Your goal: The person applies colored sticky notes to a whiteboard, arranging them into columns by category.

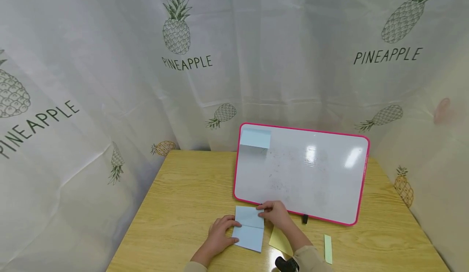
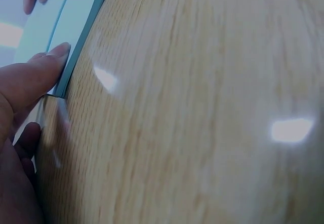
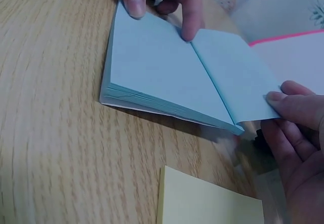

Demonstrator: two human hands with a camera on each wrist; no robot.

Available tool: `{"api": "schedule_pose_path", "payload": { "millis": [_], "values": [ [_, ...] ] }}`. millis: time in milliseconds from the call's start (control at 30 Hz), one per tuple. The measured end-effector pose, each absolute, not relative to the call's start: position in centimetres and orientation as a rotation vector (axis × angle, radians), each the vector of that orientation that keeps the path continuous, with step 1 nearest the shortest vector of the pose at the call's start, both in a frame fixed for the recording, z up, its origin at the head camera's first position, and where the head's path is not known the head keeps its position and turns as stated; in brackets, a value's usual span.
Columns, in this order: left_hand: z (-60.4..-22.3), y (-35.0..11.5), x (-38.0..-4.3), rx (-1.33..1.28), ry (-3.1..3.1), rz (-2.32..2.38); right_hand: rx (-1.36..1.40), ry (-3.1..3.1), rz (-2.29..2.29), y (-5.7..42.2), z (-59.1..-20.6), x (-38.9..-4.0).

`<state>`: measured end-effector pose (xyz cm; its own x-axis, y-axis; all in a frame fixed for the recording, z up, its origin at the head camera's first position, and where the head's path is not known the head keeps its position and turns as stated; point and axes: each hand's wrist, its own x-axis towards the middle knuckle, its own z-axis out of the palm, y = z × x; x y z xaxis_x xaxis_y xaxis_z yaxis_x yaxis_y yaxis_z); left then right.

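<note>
With thumb and forefinger spread, the left hand (image 1: 218,235) presses a light-blue square paper pad (image 1: 248,239) while the right hand (image 1: 277,215) pinches its raised top sheet (image 3: 235,74).

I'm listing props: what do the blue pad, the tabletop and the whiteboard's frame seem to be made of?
Blue pad: matte paper, its edge showing many thin stacked sheets.
Tabletop: wood or wood-look laminate, given the grain and glossy reflections.
Whiteboard's frame: probably smooth plastic, judging by its even pink colour, though painted metal is possible.
</note>
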<state>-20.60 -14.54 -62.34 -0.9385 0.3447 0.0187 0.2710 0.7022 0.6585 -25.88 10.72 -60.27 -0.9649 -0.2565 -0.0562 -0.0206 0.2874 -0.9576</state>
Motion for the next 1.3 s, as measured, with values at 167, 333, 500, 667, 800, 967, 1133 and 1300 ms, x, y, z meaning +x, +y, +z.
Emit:
{"api": "schedule_pose_path", "payload": {
  "millis": [167, 333, 500, 667, 800, 967, 1133, 1300],
  "values": [
    [-62.46, -14.50, -20.62, 0.511, 2.810, 1.041, -0.345, 2.349, -1.806, 11.03, -60.06, -25.93],
    [-62.46, -14.51, -20.54, 0.527, 2.813, 1.073, -0.287, 2.346, -1.803, 11.07, -59.91, -26.04],
    [-62.51, -14.50, -20.53, 0.537, 2.818, 1.082, -0.172, 2.360, -1.780, 10.95, -59.69, -26.13],
    [-62.42, -14.47, -20.53, 0.536, 2.822, 1.080, -0.147, 2.356, -1.803, 10.95, -59.51, -26.13],
    [-62.34, -14.44, -20.54, 0.541, 2.831, 1.068, -0.153, 2.349, -1.833, 11.02, -59.49, -26.25],
    [-62.23, -14.41, -20.49, 0.545, 2.842, 1.053, -0.137, 2.328, -1.856, 11.08, -59.65, -26.43],
    [-62.20, -14.39, -20.50, 0.538, 2.834, 1.059, -0.123, 2.327, -1.866, 11.11, -59.65, -26.38],
    [-62.32, -14.40, -20.53, 0.548, 2.839, 1.047, -0.117, 2.338, -1.875, 11.27, -59.68, -26.60]
  ]
}}
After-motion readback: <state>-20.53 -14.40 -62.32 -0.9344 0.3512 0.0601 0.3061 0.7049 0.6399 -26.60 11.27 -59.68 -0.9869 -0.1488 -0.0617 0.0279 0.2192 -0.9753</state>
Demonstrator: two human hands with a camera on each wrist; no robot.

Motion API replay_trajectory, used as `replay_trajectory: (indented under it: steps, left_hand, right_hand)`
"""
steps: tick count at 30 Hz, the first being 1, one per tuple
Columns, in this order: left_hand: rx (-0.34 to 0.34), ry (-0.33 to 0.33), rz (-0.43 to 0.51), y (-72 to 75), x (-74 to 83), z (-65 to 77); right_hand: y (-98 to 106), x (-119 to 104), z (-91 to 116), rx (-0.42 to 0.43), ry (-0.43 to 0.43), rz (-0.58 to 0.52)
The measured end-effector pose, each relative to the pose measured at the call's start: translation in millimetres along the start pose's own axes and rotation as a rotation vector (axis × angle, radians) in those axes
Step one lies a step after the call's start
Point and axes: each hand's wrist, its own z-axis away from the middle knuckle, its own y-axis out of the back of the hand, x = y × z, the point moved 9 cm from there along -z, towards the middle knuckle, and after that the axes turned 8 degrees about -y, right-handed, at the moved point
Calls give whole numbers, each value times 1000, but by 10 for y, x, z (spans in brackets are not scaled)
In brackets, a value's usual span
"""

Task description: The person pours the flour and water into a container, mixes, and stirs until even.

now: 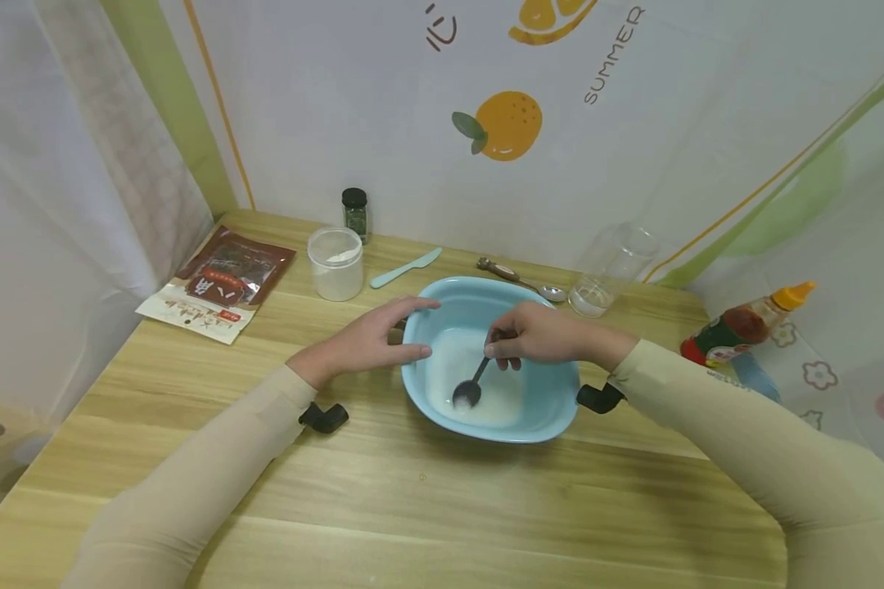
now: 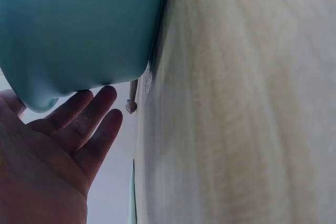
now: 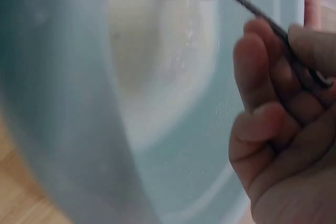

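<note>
A light blue basin (image 1: 552, 409) stands on the wooden table with milky white liquid (image 1: 504, 401) in its bottom. My left hand (image 1: 361, 339) holds the basin's left rim, thumb and forefinger over the edge. In the left wrist view its other fingers (image 2: 102, 129) lie against the outer wall, fairly straight. Over the basin, my right hand (image 1: 541, 331) pinches the handle of a dark spoon (image 1: 475, 384) between thumb and fingers. The spoon slants down to the left, its bowl at the liquid with something whitish in it.
Behind the basin lie a pale green knife (image 1: 407, 268) and a brown-handled spoon (image 1: 519, 279). A tub of white powder (image 1: 336, 274), a dark-lidded jar (image 1: 355, 214) and a brown packet (image 1: 224, 282) are at the left. A clear glass (image 1: 611, 274) and a sauce bottle (image 1: 740, 327) stand to the right.
</note>
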Motion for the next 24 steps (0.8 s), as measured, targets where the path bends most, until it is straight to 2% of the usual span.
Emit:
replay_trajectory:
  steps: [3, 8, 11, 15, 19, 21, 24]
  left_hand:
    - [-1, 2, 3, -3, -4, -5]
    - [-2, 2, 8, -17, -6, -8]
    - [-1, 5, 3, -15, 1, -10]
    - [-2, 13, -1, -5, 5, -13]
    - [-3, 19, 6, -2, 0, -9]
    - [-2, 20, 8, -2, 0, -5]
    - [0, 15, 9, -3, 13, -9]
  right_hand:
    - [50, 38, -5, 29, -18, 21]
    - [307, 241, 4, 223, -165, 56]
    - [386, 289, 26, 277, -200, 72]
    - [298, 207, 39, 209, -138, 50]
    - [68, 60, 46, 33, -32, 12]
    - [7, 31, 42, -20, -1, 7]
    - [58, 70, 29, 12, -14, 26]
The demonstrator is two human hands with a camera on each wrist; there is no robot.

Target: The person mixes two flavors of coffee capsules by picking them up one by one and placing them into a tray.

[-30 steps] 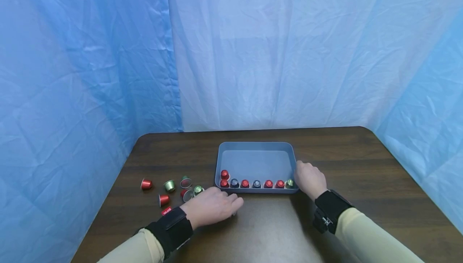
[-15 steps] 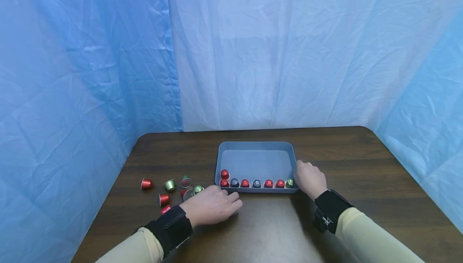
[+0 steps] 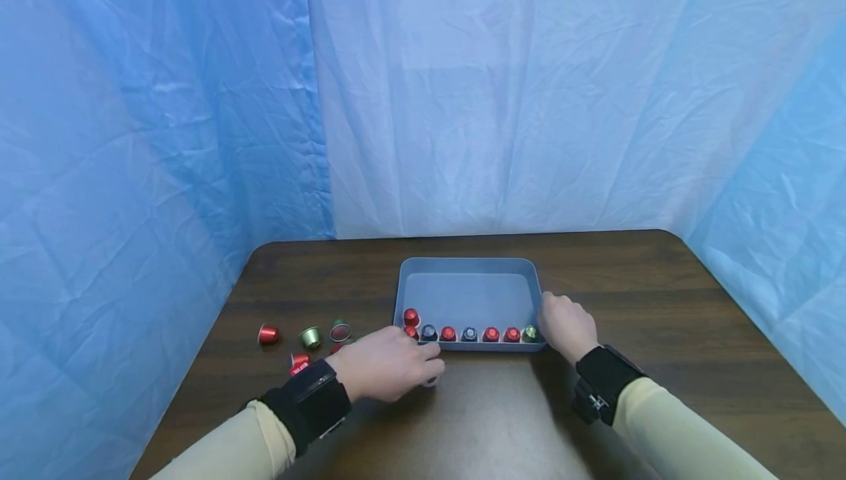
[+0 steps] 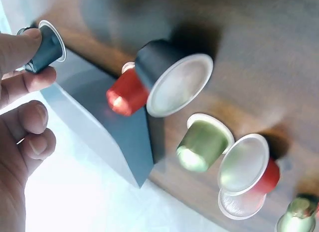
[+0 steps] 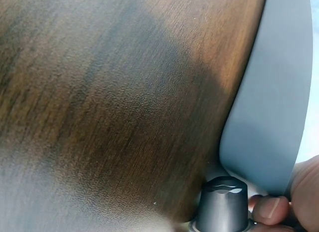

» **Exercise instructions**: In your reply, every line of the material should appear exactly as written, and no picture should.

» **Response to this exercise**:
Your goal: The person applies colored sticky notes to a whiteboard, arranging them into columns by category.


Demonstrator: two human hands with a camera on each wrist; no robot.

Available tool: `{"api": "schedule_pose_path", "payload": { "millis": [_], "values": [ [_, ...] ] }}`. millis: time in milliseconds from the call's start (control at 30 Hz), one per tuple. The measured end-effector pose, each absolute, not relative to the call's start: position in centimetres and orientation as a rotation vector (axis × angle, radians), each the vector of that orientation that keeps the path continuous, with step 1 nearest the shortest vector of the pose at the call's start, both in a frame fixed for the recording, z up, its origin at the head camera's first position, and where the head's path is not known the head keeps its position and turns as stated; in brackets, a value's usual span.
Columns, in this order: left_hand: z (-60.4..-22.3), y (-35.0..11.5), x (-38.0..-4.3), rx (-1.33..1.28), ry (-3.1..3.1), rz (-2.32..2.38); right_hand: rx (-1.36..1.40), ry (-3.1..3.1), rz (-2.29..2.29), y (-5.7..42.2), z (-59.1..-20.6), x (-38.9..-4.0).

`<state>`: measured end-effector pose (xyz cm; its own x-axis, y-axis; all in a frame fixed for the recording, z up, its origin at the head camera's first position, and where the head's path is not known the head keeps its position and turns as stated; point and axes: each hand's wrist, its own x-axis towards the middle knuckle, its own z-axis out of the palm, y = z × x; x y z xaxis_x xaxis_y xaxis_z yaxis_x yaxis_y yaxis_z); left then right.

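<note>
With thumb and forefinger spread, the left hand (image 1: 218,235) presses a light-blue square paper pad (image 1: 248,239) while the right hand (image 1: 277,215) pinches its raised top sheet (image 3: 235,74).

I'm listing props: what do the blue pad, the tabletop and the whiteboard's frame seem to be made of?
Blue pad: matte paper, its edge showing many thin stacked sheets.
Tabletop: wood or wood-look laminate, given the grain and glossy reflections.
Whiteboard's frame: probably smooth plastic, judging by its even pink colour, though painted metal is possible.
</note>
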<state>-20.60 -14.54 -62.34 -0.9385 0.3447 0.0187 0.2710 0.7022 0.6585 -25.88 10.72 -60.27 -0.9649 -0.2565 -0.0562 -0.0206 0.2874 -0.9576</state>
Motion for the next 1.3 s, as measured, with values at 167, 333, 500, 667, 800, 967, 1133 and 1300 ms, x, y, z meaning +x, +y, +z.
Emit:
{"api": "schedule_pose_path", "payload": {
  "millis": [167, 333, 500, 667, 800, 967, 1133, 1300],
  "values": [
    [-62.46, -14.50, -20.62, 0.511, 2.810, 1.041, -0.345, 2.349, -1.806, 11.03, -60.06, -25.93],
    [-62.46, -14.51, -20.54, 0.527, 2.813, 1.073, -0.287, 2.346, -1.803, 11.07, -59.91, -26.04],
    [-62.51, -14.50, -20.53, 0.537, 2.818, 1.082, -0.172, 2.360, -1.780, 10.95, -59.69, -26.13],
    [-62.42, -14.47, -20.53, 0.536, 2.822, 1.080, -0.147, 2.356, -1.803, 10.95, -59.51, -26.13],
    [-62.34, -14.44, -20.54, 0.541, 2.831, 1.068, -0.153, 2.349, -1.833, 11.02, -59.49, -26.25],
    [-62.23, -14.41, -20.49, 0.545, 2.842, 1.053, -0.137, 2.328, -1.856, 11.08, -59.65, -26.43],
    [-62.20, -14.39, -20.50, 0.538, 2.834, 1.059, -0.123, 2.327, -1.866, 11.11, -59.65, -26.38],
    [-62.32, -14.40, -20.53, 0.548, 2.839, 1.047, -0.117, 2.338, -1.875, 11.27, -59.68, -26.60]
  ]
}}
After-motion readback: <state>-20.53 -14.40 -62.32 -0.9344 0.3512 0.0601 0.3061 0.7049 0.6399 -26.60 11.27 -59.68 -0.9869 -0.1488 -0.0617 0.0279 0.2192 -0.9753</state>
Demonstrator: two human hands with a camera on each wrist; no robot.

Motion API replay_trajectory, used as `replay_trajectory: (indented under it: steps, left_hand, right_hand)`
"""
steps: tick count at 30 Hz, the first being 1, one per tuple
Columns, in this order: left_hand: rx (-0.34 to 0.34), ry (-0.33 to 0.33), rz (-0.43 to 0.51), y (-72 to 75), x (-74 to 83), z (-65 to 77); right_hand: y (-98 to 106), x (-119 to 104), z (-91 to 116), rx (-0.42 to 0.43), ry (-0.43 to 0.43), rz (-0.58 to 0.52)
The measured end-effector pose, each relative to the pose measured at the call's start: translation in millimetres along the start pose's own axes and rotation as a rotation vector (axis × angle, radians) in those axes
Step one lies a step after the call's start
Point and axes: each hand's wrist, its own z-axis away from the middle knuckle, its own y-axis out of the back of the hand, x = y × z, the point moved 9 cm from there along -z, towards the middle knuckle, and after that the axes turned 8 degrees about -y, right-handed, at the moved point
Calls give whole numbers, each value times 1000, but by 10 for y, x, z (spans in brackets are not scaled)
In brackets, a value's usual span
"""

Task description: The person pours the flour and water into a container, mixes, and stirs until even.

now: 
now: 
now: 

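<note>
A light blue basin (image 1: 552, 409) stands on the wooden table with milky white liquid (image 1: 504, 401) in its bottom. My left hand (image 1: 361, 339) holds the basin's left rim, thumb and forefinger over the edge. In the left wrist view its other fingers (image 2: 102, 129) lie against the outer wall, fairly straight. Over the basin, my right hand (image 1: 541, 331) pinches the handle of a dark spoon (image 1: 475, 384) between thumb and fingers. The spoon slants down to the left, its bowl at the liquid with something whitish in it.
Behind the basin lie a pale green knife (image 1: 407, 268) and a brown-handled spoon (image 1: 519, 279). A tub of white powder (image 1: 336, 274), a dark-lidded jar (image 1: 355, 214) and a brown packet (image 1: 224, 282) are at the left. A clear glass (image 1: 611, 274) and a sauce bottle (image 1: 740, 327) stand to the right.
</note>
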Motion for the next 24 steps (0.8 s), as measured, targets where the path bends most, until it is straight to 2% of the usual span.
Emit:
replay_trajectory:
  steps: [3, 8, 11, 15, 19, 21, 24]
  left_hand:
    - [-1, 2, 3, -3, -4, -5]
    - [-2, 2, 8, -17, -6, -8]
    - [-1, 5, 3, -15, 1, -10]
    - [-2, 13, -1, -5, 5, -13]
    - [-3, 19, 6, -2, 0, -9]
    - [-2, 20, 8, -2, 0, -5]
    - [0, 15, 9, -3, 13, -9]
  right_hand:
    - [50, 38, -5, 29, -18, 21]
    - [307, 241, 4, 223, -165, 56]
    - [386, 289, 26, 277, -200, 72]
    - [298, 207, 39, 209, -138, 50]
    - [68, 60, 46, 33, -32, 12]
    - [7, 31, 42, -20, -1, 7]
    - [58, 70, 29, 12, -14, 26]
The demonstrator is two human hands with a camera on each wrist; there is no robot.

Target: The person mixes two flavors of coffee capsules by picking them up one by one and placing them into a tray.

[-30 steps] 
[-15 steps] 
[+0 steps] 
[+0 steps] 
[+0 steps] 

That finishes the output for this exercise.